* _Task to carry out_: Please copy, exactly as they appear below, the lines from the one containing "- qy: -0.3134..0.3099" through the one containing "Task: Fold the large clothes".

* _Supplied data_:
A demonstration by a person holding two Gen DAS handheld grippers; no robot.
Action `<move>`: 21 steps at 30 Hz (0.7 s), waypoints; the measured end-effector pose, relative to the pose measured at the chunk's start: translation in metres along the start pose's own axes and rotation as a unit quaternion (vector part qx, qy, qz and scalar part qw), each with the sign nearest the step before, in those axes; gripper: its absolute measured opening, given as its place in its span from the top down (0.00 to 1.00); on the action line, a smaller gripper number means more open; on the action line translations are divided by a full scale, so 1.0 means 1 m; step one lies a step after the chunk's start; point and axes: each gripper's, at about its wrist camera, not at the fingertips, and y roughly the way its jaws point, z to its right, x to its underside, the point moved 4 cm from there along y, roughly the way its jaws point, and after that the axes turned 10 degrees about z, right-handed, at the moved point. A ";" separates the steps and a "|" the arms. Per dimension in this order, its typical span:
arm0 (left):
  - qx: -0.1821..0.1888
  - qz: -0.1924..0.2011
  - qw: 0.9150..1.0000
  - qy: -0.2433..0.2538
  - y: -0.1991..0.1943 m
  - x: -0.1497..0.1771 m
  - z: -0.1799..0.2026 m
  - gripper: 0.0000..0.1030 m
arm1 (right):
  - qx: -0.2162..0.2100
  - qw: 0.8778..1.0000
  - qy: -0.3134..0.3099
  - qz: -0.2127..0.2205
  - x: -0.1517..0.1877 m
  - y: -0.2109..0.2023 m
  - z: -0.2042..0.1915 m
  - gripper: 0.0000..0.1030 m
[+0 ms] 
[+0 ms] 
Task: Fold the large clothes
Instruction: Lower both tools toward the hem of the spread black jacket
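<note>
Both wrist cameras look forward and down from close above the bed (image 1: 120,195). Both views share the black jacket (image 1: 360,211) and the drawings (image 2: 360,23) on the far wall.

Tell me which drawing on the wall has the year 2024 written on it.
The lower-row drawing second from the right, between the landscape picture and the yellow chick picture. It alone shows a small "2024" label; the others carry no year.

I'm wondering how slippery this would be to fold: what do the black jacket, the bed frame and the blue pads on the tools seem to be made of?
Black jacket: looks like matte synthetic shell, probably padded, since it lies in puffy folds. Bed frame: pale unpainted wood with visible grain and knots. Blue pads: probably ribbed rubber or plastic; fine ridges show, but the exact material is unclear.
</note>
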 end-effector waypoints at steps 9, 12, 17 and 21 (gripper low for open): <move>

* _Reply_:
  - qy: -0.3134..0.3099
  - qz: -0.2127..0.2205
  - x: -0.1517..0.1877 m
  - y: -0.2109..0.2023 m
  - z: -0.2042..0.1915 m
  - gripper: 0.0000..0.1030 m
[+0 ms] 
[+0 ms] 
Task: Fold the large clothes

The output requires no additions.